The Dean leaned back in his chair and started to swing gently, like he knew the conversation was over. Like he’d just won.
"It means this decision wasn’t made in isolation," he said, calm now, almost bored. "And certainly not without...influence."
Craig stopped breathing for a second. His thoughts blurred, rushing toward one person, one possibility, one name he didn’t want to say out loud.
But the look in the Dean’s eyes didn’t leave much room for doubt.
So he stood there, frozen. The confidence he’d walked in with was gone now. His arguments. His threats. The way he thought he could turn this around. All of it slipped through his fingers.

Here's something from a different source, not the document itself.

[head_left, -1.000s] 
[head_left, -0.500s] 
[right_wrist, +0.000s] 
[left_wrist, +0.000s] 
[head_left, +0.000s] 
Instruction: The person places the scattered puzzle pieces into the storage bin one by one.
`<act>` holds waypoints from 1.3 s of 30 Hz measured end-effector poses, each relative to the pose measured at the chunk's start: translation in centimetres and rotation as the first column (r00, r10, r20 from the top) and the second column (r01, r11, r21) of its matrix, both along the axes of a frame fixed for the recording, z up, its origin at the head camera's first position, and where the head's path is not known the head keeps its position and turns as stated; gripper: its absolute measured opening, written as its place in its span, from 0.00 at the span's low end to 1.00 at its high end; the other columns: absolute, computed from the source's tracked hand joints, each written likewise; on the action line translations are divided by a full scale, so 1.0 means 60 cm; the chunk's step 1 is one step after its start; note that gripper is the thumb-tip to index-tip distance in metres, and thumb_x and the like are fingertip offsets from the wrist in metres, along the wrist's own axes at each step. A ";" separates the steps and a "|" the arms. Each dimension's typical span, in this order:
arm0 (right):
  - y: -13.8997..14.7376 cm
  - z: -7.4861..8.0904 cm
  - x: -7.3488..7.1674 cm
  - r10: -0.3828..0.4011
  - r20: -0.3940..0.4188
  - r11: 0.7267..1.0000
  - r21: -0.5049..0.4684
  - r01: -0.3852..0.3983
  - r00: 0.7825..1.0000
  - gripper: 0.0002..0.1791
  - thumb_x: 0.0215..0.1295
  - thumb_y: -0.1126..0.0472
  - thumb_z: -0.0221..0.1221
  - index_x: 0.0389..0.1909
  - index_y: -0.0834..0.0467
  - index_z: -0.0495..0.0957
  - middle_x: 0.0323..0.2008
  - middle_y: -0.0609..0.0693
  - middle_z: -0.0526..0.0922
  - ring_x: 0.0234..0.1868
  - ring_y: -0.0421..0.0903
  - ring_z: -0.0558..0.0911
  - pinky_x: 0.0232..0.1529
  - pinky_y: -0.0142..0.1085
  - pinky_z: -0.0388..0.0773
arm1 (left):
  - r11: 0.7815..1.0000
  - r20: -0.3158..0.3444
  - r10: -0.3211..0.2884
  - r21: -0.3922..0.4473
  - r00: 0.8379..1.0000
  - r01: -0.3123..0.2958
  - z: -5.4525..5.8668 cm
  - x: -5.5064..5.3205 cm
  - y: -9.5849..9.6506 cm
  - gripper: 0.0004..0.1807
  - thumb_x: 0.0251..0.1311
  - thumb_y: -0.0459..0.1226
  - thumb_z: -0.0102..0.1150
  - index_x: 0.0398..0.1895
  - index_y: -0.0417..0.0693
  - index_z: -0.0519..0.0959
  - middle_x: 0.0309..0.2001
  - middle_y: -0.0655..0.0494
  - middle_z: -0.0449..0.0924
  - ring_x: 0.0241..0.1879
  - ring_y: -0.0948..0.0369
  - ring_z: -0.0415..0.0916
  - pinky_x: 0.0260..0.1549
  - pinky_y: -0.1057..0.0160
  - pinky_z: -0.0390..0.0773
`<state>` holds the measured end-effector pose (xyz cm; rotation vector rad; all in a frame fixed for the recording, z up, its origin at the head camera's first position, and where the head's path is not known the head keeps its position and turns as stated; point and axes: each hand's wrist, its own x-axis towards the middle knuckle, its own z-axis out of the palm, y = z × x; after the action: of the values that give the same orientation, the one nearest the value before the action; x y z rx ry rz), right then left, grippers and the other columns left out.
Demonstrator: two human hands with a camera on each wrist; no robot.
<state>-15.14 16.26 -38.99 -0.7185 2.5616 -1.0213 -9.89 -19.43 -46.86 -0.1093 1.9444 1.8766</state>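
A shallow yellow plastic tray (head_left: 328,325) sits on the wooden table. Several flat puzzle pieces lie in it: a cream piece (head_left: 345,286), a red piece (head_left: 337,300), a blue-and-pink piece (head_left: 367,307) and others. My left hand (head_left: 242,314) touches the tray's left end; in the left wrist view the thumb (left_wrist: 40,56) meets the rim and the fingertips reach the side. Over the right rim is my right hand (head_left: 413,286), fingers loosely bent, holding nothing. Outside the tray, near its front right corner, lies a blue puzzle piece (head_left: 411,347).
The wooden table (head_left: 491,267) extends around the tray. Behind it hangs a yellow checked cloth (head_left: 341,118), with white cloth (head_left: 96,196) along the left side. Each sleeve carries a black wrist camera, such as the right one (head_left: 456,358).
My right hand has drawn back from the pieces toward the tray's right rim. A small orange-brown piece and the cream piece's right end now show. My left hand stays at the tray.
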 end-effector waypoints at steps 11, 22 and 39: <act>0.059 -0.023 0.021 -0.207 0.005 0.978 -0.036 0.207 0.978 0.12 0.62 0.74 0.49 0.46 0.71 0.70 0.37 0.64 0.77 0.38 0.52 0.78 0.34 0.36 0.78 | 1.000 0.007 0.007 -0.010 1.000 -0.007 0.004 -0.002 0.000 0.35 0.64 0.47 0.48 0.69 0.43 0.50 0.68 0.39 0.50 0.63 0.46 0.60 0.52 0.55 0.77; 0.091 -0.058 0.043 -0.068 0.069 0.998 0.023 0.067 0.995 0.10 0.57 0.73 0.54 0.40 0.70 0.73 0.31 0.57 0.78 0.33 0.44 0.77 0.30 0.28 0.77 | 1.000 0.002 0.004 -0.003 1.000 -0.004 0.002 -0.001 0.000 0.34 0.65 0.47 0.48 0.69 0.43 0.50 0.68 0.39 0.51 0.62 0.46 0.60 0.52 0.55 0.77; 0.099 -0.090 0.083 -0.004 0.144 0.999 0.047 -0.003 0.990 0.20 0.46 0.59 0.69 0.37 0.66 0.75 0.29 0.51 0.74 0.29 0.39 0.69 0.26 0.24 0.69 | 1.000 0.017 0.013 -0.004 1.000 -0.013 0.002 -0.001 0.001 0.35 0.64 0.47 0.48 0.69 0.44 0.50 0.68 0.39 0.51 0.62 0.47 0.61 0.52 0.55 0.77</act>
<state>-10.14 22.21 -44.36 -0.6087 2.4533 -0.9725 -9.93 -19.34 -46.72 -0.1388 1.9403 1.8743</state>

He wasn’t even looking at Craig anymore. Instead, he picked up a folder from the edge of his desk, something unrelated and began flipping through it with calm, deliberate hands.
Like the matter had been settled. Like Craig was no longer worth his full attention and he was now enjoying the silence.
The kind of silence that said you’ve lost without ever saying it out loud.
And the Dean knew it.
He looked up at Craig again, as if just remembering he was still in the room. His gaze held the faintest edge of impatience, like he couldn’t quite understand why Craig hadn’t already left.
"If you’re really thinking about making a case," he said, voice calm, almost bored now, "I wouldn’t waste my time at the bottom of the ladder."
Then he leaned back just slightly in his chair, with a slow swing, added with a thin, knowing smile that didn’t quite reach his eyes, "Try the man who signs your tuition. If you’re lucky, he’ll take your call."